**Problem to work on**
Go through the material below and tally every line with the string "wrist". Reply with the number only.

**Data below**
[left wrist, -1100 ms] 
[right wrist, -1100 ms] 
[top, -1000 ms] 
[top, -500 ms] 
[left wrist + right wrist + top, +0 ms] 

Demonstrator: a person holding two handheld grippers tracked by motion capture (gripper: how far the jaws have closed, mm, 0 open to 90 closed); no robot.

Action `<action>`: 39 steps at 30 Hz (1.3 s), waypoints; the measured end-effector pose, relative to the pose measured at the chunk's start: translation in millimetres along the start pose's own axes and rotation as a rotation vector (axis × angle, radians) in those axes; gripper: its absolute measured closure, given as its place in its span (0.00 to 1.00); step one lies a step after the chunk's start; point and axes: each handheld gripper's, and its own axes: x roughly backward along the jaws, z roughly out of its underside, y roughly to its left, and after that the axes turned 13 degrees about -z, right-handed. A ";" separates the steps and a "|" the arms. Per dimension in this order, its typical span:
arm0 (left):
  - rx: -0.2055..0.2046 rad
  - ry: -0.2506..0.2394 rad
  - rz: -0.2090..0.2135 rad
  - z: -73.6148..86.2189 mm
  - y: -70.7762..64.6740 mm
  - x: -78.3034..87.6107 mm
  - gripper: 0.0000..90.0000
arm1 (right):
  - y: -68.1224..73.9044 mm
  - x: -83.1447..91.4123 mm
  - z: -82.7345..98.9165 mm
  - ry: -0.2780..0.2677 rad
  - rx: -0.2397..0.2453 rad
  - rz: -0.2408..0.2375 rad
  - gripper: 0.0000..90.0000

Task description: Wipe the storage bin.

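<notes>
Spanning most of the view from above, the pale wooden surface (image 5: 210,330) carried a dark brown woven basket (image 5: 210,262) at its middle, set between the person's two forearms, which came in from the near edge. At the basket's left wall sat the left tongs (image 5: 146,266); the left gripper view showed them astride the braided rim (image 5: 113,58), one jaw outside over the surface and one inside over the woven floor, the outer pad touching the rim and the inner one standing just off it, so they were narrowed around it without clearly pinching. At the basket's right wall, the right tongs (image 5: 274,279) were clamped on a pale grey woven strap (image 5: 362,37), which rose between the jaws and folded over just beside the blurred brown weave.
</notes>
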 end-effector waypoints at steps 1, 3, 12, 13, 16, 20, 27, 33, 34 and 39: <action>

**Response box**
3